Sunday, May 31, 2020

Ottolenghi's Brussels Sprout Risotto

This isn't pretty, but neither is the world nowadays. As we sink further and further into what feels like one helluva horror movie I find I'm in need of kitchen therapy.

The repetitive motion of stirring risotto is ALWAYS good therapy. Nothing but your thoughts and a wooden spoon. I can't fix the world, but I can fix risotto.

The prettiest purple brussels sprouts are the inspiration for this dish. I really wanted a recipe that would showcase them.

Needless to say, if you don't love brussels sprouts, this isn't the dish for you, but if you do....well, this is right up your alley. The sprouts are incorporated in two ways: shredded and mixed into the risotto (pictured above) and fried until golden and crispy and served on top (pictured below).

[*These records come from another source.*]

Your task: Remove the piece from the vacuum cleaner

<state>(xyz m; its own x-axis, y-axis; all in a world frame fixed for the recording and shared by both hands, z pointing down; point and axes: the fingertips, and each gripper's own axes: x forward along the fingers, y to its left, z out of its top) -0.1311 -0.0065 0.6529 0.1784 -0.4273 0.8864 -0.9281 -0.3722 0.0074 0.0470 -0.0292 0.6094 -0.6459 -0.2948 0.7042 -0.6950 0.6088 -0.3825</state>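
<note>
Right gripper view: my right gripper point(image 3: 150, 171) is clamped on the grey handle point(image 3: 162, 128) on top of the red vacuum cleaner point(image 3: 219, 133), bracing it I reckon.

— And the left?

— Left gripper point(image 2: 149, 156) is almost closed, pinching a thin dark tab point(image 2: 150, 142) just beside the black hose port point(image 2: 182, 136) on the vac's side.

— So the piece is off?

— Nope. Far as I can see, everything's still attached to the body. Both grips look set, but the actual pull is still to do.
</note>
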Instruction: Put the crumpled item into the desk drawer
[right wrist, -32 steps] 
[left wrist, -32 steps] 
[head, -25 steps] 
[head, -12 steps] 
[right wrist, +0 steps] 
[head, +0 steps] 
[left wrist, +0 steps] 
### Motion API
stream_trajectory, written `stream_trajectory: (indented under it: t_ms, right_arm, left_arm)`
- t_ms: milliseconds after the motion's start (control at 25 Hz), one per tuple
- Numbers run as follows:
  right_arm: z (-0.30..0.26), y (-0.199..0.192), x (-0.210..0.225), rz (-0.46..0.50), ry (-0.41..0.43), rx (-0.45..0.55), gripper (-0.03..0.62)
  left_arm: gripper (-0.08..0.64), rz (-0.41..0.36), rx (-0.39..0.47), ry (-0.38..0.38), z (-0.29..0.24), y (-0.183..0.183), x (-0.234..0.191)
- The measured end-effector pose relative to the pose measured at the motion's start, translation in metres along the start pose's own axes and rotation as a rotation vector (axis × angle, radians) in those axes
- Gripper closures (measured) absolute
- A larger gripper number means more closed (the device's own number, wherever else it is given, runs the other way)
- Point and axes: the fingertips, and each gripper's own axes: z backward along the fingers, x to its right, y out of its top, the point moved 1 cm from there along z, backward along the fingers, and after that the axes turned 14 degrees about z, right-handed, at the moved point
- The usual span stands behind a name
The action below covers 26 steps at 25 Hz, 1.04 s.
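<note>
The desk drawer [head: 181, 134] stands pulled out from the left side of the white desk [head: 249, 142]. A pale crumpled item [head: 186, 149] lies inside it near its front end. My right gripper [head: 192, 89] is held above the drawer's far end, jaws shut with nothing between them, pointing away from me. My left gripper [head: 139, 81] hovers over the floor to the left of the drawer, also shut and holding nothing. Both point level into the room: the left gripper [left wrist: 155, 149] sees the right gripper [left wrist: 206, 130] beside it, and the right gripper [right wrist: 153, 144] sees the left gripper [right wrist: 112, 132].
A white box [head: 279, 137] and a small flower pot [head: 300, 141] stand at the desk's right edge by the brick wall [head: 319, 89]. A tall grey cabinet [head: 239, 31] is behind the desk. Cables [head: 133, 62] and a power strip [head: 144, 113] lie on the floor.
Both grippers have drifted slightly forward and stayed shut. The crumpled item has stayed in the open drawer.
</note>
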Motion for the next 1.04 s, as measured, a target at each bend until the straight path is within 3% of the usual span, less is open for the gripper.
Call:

This is a hearty and comforting risotto, maybe not perfect for summer, but perfect if you're in need of comfort, which I dare say we all are right now.

Brussels Sprout Risotto
Adapted from Plenty More
by Yotam Ottolenghi
Serves 4, or more

2 tablespoons butter
2 tablespoons olive oil
2 small onions, finely chopped
2 cloves garlic, crushed
2 tablespoons thyme leaves
2 lemons, rind shaved in long strips from one, finely grated zest the other
1-1/2 cups Arborio rice
1 pound brussels sprouts, 7 oz. shredded the rest quartered lengthwise
scant 2 cups dry white wine
scant 4 cups vegetable stock
about 1-2/3 cup oil, for frying Brussels
1-1/2 cups grated Parmesan
2 ounces blue cheese, broken into chunks
1/3 cup tarragon leaves, chopped
2 teaspoon lemon juice
salt and pepper, to taste

Place the butter and olive oil in a large saute pan over medium-high heat. Add the onions and fry for 10 minutes, stirring occasionally, until soft and lightly caramelized. Add the garlic, thyme, and lemon rind strips and cook for a further 2 minutes. Add the rice and shredded sprouts and cook for another minute, stirring frequently. Pour in the wine and let it simmer for a minute before you start adding the stock, 1 teaspoon salt, and a good grind of pepper. Turn down the heat to medium and carry on adding the stock in ladlefuls, stirring often, until the rice is cooked but still retains a bite and all the stock is used up.

While the rice is cooking, pour the oil into a separate large saucepan; it should rise 3/4 inch up the sides. Place over high heat and, once the oil is very hot, use a slotted spoon to add a handful of the quartered sprouts. (Take care that they are completely dry before you add them; they will still splatter, so be careful.) Fry the sprouts for less than 1 minute, until golden and crispy, then transfer them to a plate lined with paper towels. (Full disclosure: frying these sprouts made one heck of a mess in my kitchen so be prepared to clean splattered oil from everywhere!) Keep the sprouts warm while you finish the dish.

Add the Parmesan, blue cheese, tarragon, and half the fried sprouts to the cooked risotto and stir gently. Serve at once with the remaining sprouts spooned on top, followed, by the grated lemon zest and lemon juice, and a sprinkle of the cheese, if you like.


  1. These are the prettiest brussels sprout I've seen. It can't be more comforting in the act of stirring and feeding the family with this wonderful dish. You give me great ideas for the family meal.

  2. This is one of my favorites! And yes the constant stirring is definitely therapeutic.